PT Bank Mandiri (Persero) Tbk or Bank Mandiri, headquartered in Jakarta, is the largest bank in Indonesia in terms of assets, loans and deposits. Total assets as of March 2021, were IDR 1.58 quadrillion (around US$110.56 billion). As of March 2021, Bank Mandiri was the largest bank in Indonesia by total assets.

As of December 2020, the bank had 2,511 branches spread across three different time zones in Indonesia and 7 branches abroad, about 13,217 Automatic Teller Machines (ATMs), and five principal subsidiaries: Mandiri Sekuritas, Mandiri Tunas Finance, AXA Mandiri Financial Services, Bank Mandiri Taspen, and Mandiri AXA General Insurance.

History

Pre-merger

Bank Mandiri is the result of the merger made by Indonesian government from four older government-owned banks that failed in 1998. Those four banks were Bank Bumi Daya, Bank Dagang Negara, Bank Ekspor Impor Indonesia, and Bank Pembangunan Indonesia. During the amalgamation and reorganisation, the government reduced the number of branches by 194 and the number of personnel from 26,600 to 17,620.

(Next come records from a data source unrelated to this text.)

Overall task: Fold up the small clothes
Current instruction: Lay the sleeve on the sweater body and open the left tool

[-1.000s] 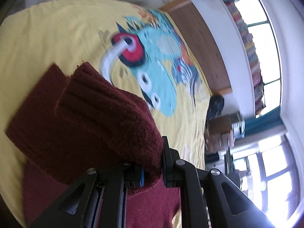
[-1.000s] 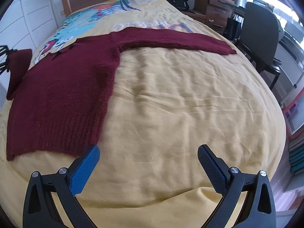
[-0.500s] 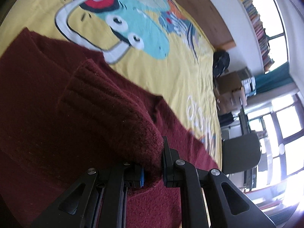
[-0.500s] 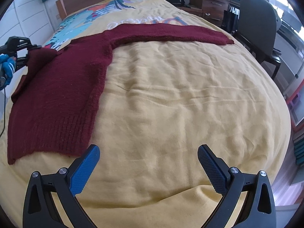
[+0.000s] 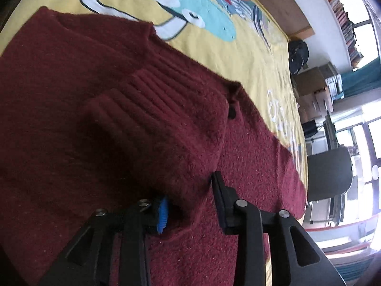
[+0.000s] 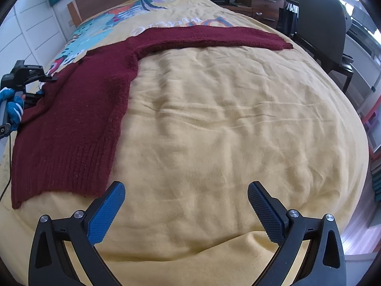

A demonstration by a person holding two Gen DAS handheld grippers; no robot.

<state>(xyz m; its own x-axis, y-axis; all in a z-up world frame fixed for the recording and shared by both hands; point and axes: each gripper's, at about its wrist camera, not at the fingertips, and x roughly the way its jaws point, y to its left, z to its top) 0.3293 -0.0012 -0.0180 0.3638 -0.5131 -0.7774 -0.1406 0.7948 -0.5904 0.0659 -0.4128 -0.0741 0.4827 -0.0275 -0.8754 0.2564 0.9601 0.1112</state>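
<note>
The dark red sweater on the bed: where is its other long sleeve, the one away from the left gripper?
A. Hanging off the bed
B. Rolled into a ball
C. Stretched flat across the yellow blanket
C: the sleeve lies straight across the yellow blanket.

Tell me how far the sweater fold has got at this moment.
Done: one sleeve lies folded across the maroon sweater. In hand: the left gripper is opening, the sleeve between its jaws but no longer pinched. Left: the other sleeve lies stretched out on the yellow bedspread, the body is unfolded, and the right gripper hangs open and empty.
</note>
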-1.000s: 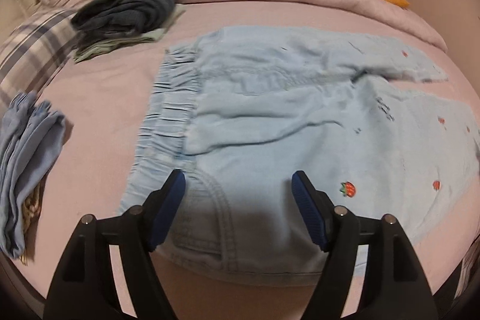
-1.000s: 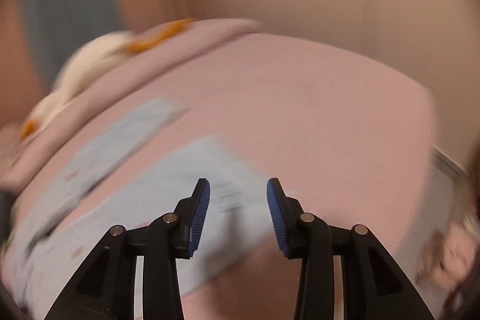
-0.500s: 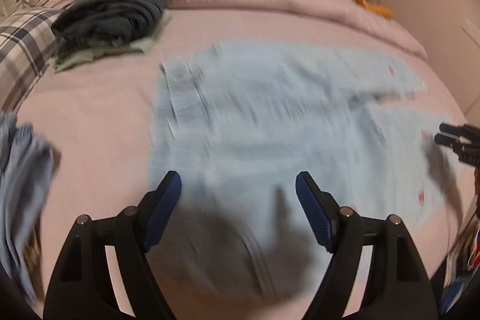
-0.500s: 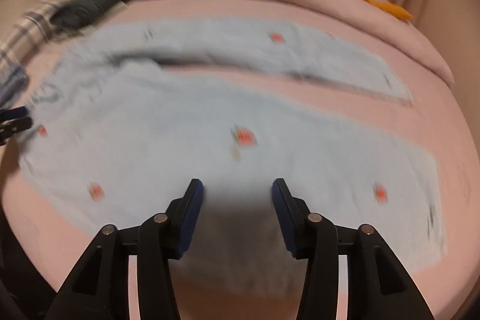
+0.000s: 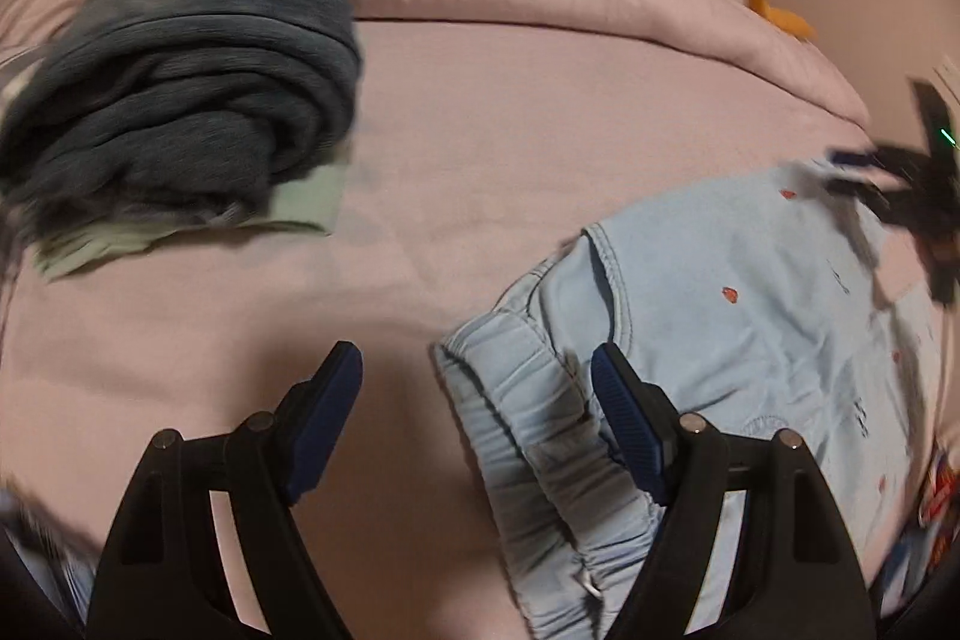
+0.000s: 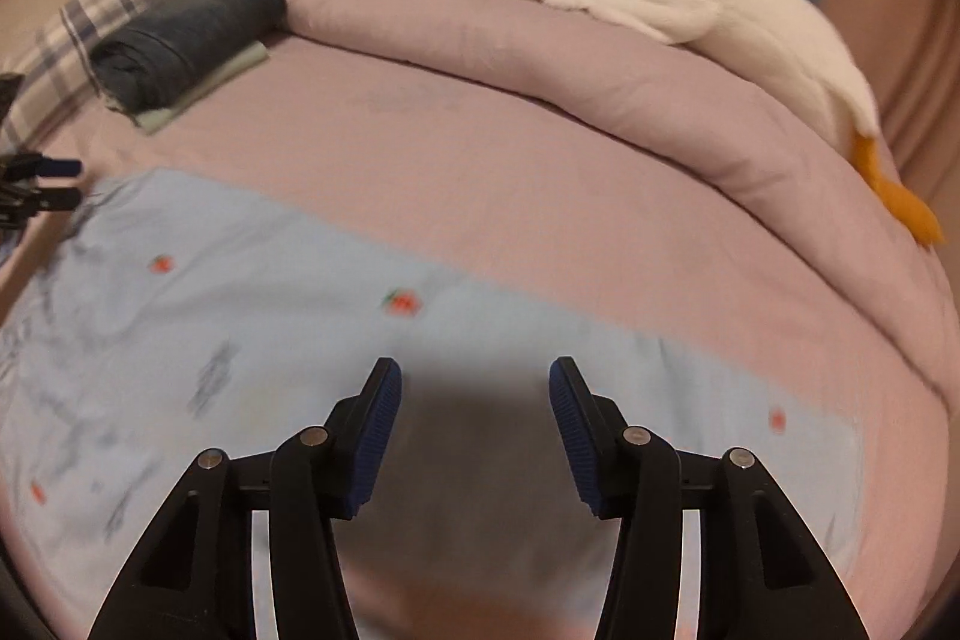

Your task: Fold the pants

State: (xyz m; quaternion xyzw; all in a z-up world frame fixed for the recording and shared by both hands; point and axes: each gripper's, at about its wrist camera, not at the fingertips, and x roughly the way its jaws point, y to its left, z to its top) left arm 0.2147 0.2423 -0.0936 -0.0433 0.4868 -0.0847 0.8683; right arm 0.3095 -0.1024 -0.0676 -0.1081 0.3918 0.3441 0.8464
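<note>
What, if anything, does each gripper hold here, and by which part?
Nothing is held. The left gripper and right gripper both hang with jaws open above the light blue pants, pads apart from the fabric.

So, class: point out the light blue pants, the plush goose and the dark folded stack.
light blue pants [image 5: 744, 316]: left wrist view, upper leg panel.
plush goose [image 6: 720, 10]: right wrist view, white body.
dark folded stack [image 5: 198, 82]: left wrist view, top fold.

Pale blue pants [image 6: 252, 316] are showing small red marks, possibly strawberries. The bed [image 6: 492, 148] is looking pink, the goose [image 6: 690, 4] white with orange beak, beyond the blue-padded tongs [image 6: 475, 400].
</note>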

Bank Bumi Daya and Bank Ekspor Impor Indonesia was previously merged in 1965 by the Indonesian government under Guided Democracy into Bank Negara Indonesia (BNI) umbrella, 1968: The Indonesian government then reorganized the banks in 1968 as the New Order government took place.

 Bank Bumi Daya (BBD) started in 1959, when the government nationalized Nationale Handelsbank's operations in Indonesia as a part of boycott on Dutch companies amid both nation's dispute over Western New Guinea, and from them the government created Bank Umum Negara ("State General Bank"). In 1964, the government nationalized Chartered Bank's operations in Indonesia and merged them into Bank Umum Negara; the British overseas bank had first entered Indonesia in 1863 when it opened an agency in Batavia (now Jakarta). In 1965 the government brought Bank Umum Negara into BNI, renaming it Bank Negara Indonesia Unit IV (BNI IV), but in 1968 BNI IV became an independent bank again with the name Bank Bumi Daya.
 Bank Ekspor Impor Indonesia (BankExim, "Export Import Bank of Indonesia") was created in 1960 as the Indonesian government nationalized the Indonesian operations of Nederlandsche Handel-Maatschappij. The bank then merged into BNI by the government in 1965 and became Bank Negara Indonesia Unit II (BNI II). In 1968, the government split BNI II into two parts, with the BNI Unit II Export-Import Division becoming BankExim, which specialised in trade finance.
 Bank Dagang Negara (BDN, "State Trading Bank") was established in 1960 from the nationalization of Escomptobank. Escomptobank NV, previously Nederlandsch Indische Escompto Maatschappij until 1949, was established in Batavia in 1857.
 Bank Pembangunan Indonesia (Bapindo, "Development Bank of Indonesia") had its root from Bank Industri Negara (BIN, "State Industrial Bank"), which was established in 1951. The bank was aimed to finance priority sectors, such as plantations, industry and mining. In 1960, the Indonesian government established Bapindo and merged BIN into it. Bapindo specialised in medium and long-term financing of manufacturing, tourism and transportation. In 1986, Bapindo expanded into general commercial banking.

Merger and later history
In 1998, the government merged BBD, BDN, BankExim and Bapindo to create Bank Mandiri to restructurize some state-owned banks to manage impacts of financial crisis at the time. Bank Mandiri was established on 2 October 1998, and the merged banks operated effectively as a single bank starting on 31 July 1999. The name Mandiri (Indonesian for "self-reliant" or "independent") was coined by President B. J. Habibie during his presidency, with the hope that the bank could become a self-reliant bank and encourage the people, especially who need microfinancing, to also become self-reliant.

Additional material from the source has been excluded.